Belgium: Economy gains some momentum in Q4 but growth remains subdued
February 28, 2017
Belgium’s economy gained some speed in the final quarter of last year, although growth over 2016 as a whole remained modest. GDP in Q4 increased a seasonally- and calendar-adjusted 0.5% compared to the prior quarter, according to comprehensive data released by the Bank of Belgium (NBB), coming in above the 0.4% preliminary estimate reported on 30 January and a notable rise from Q3’s 0.2%. Despite this, economic growth slowed over last year as a whole relative to 2015, dipping from 1.5% to 1.2%. It was dragged lower in particular by sluggish private consumption growth as a result of wage moderation and higher inflation taking their toll on consumers’ purchasing power.
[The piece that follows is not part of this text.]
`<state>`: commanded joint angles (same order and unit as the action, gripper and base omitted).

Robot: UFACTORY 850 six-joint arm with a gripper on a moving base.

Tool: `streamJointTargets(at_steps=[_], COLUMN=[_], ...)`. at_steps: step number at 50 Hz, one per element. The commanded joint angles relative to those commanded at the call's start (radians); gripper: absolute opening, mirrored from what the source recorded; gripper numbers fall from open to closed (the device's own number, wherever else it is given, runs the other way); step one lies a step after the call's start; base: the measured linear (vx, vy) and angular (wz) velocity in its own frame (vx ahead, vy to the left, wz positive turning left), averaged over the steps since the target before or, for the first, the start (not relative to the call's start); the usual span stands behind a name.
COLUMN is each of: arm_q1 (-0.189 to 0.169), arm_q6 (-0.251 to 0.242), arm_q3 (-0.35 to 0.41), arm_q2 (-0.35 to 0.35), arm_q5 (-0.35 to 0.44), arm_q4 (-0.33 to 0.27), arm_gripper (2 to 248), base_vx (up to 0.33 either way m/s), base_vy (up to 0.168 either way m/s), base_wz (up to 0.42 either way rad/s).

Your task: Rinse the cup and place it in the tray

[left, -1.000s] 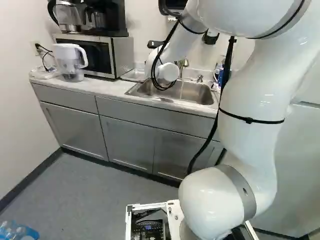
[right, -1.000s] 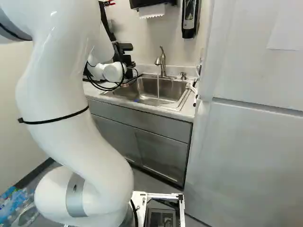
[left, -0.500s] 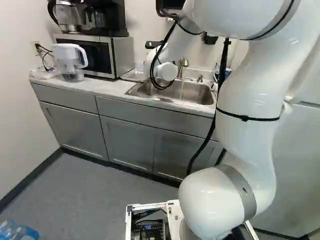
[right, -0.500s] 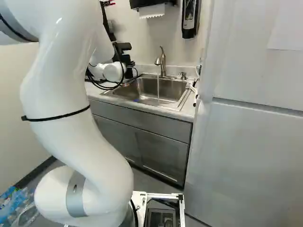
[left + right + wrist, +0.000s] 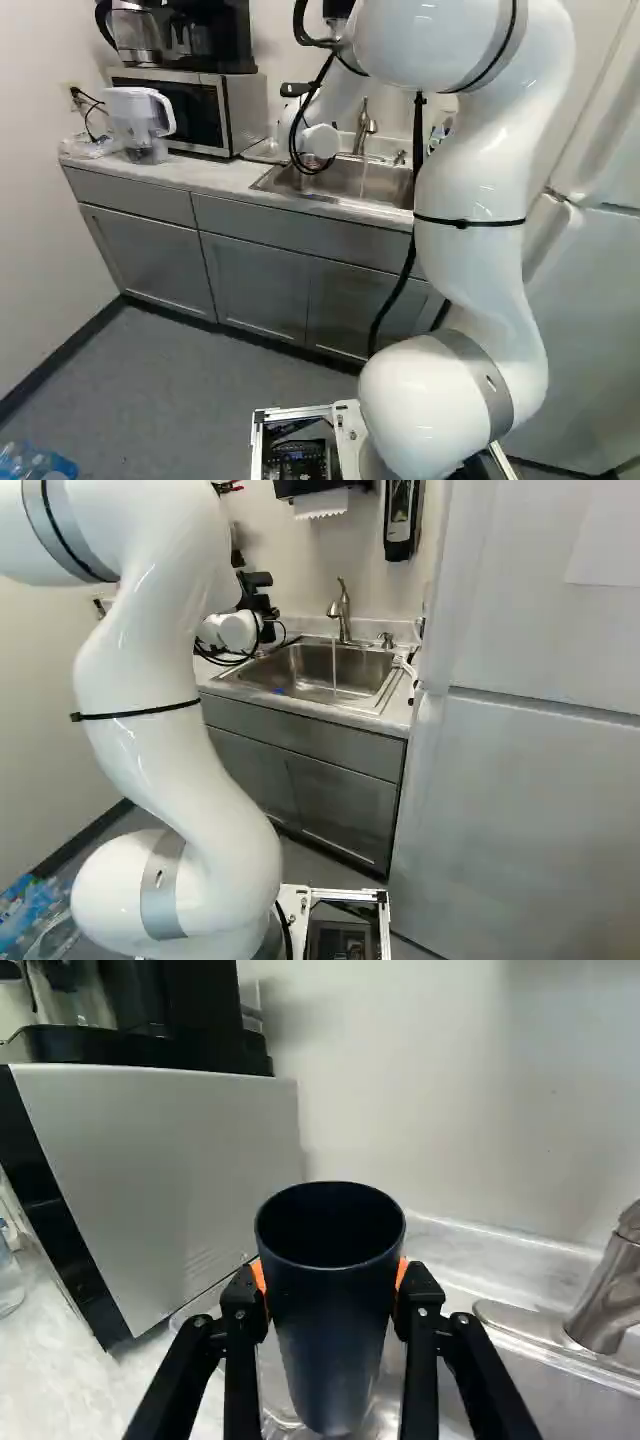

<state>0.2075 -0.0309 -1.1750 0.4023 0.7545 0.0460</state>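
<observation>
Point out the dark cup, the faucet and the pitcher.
Dark cup (image 5: 332, 1330): wrist view, on its side wall.
Faucet (image 5: 345, 623): right base view, on its upright body.
Pitcher (image 5: 133, 122): left base view, on its body.

In the left base view, you have a white wall (image 5: 45, 210) at nine o'clock, grey floor (image 5: 200, 430) at seven, and a microwave oven (image 5: 240, 112) between ten and eleven on the pale bench (image 5: 205, 178). In the right base view, your three o'clock is a white refrigerator (image 5: 530, 790).
</observation>
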Motion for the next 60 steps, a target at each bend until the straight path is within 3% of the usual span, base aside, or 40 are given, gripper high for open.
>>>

Q4’s acceleration came on the back of a solid expansion in fixed investment, which rose 1.5% quarter-on-quarter. The drivers were likely the same as in previous quarters, with firms aided by the continued easy access to credit, due in part to the ECB’s loose monetary stance, as well as by greater profitability thanks to a reduction in labor costs and social security contributions. Government consumption in Q4 rose 0.4%, contrasting the 0.1% drop recorded in Q3 and marking the fastest expansion in nine quarters. In contrast, private consumption growth slowed in Q4, capping off a disappointing year (Q4: +0.2% quarter-on-quarter; Q3: +0.4% qoq) Consumers continued to feel the pinch due to the double whammy of low wage increases and higher inflation.
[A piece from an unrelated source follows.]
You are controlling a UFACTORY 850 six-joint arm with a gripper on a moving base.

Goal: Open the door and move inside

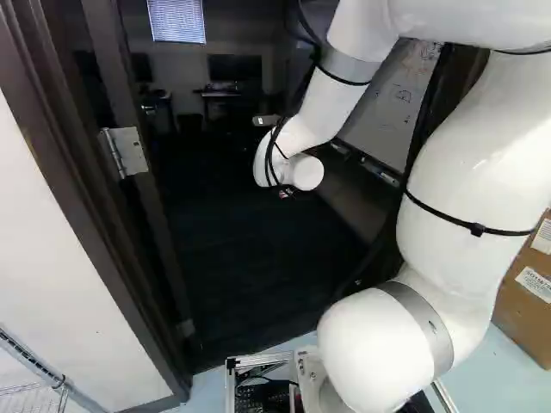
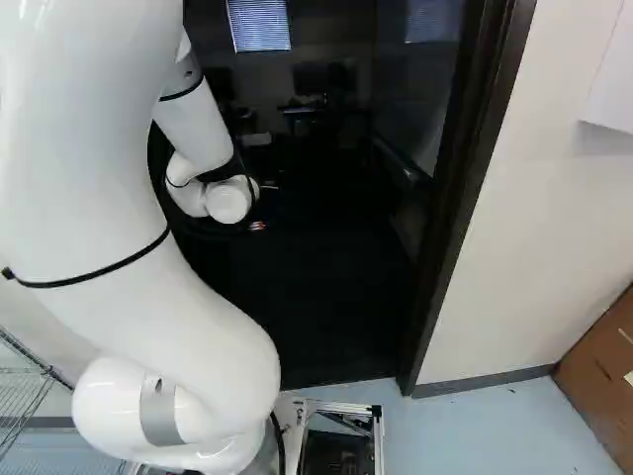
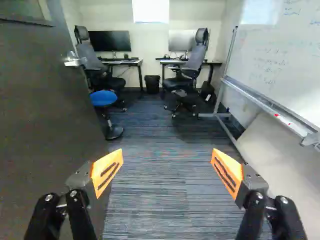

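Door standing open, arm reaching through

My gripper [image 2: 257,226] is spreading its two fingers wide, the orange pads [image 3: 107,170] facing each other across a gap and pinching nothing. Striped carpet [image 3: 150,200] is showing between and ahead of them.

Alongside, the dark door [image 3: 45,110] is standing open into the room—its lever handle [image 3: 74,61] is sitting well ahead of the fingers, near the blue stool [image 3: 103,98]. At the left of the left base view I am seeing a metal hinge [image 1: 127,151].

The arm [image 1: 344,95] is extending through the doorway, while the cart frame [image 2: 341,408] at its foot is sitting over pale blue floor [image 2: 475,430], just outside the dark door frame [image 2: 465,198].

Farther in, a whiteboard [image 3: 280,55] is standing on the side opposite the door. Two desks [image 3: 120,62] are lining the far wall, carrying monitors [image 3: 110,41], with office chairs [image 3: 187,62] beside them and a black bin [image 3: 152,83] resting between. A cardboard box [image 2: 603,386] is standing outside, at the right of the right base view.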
On the external side, exports sped up considerably, expanding 2.0% in Q4 (Q3: +0.6% qoq), likely propelled by healthy growth in the Euro area and the UK. Imports also picked up pace, rising 2.2% over the same period (Q3: +0.3% qoq). As a result, the external sector’s net contribution to growth slipped from 0.3 percentage points in Q3 to minus 0.1 percentage points in Q4.
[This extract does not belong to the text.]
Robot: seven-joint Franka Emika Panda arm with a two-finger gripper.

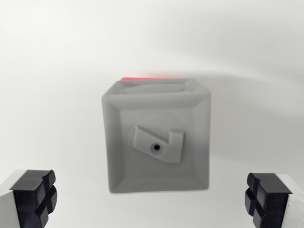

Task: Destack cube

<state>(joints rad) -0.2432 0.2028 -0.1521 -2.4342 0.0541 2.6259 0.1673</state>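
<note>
End effector (152, 199) hung wide open and empty above grey cube (156, 135); red sliver (149, 77) behind, possibly the lower cube. Approach step; next, descend and close.

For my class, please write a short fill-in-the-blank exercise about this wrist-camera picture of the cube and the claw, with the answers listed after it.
1. The cube on top of the stack is ____ in colour.
2. A strip of ____ shows just behind its upper edge, from the block underneath.
3. The claw is ____, a finger at each lower corner.
4. The surface around the stack is ____.

Answers: grey; red; open; white
</note>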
Looking ahead, growth should pick up moderately this year and next and become more demand-oriented, although the economy will hardly be racing along. Investment is set to remain strong as further cuts to employers’ social security contributions increase profitability. In addition, following a period of low wage growth due to indexation freezes, wages should pick up again, giving private consumption a shot in the arm. External risks abound however, particularly concerning the shape of the country’s future relationship with the UK, an important trading partner.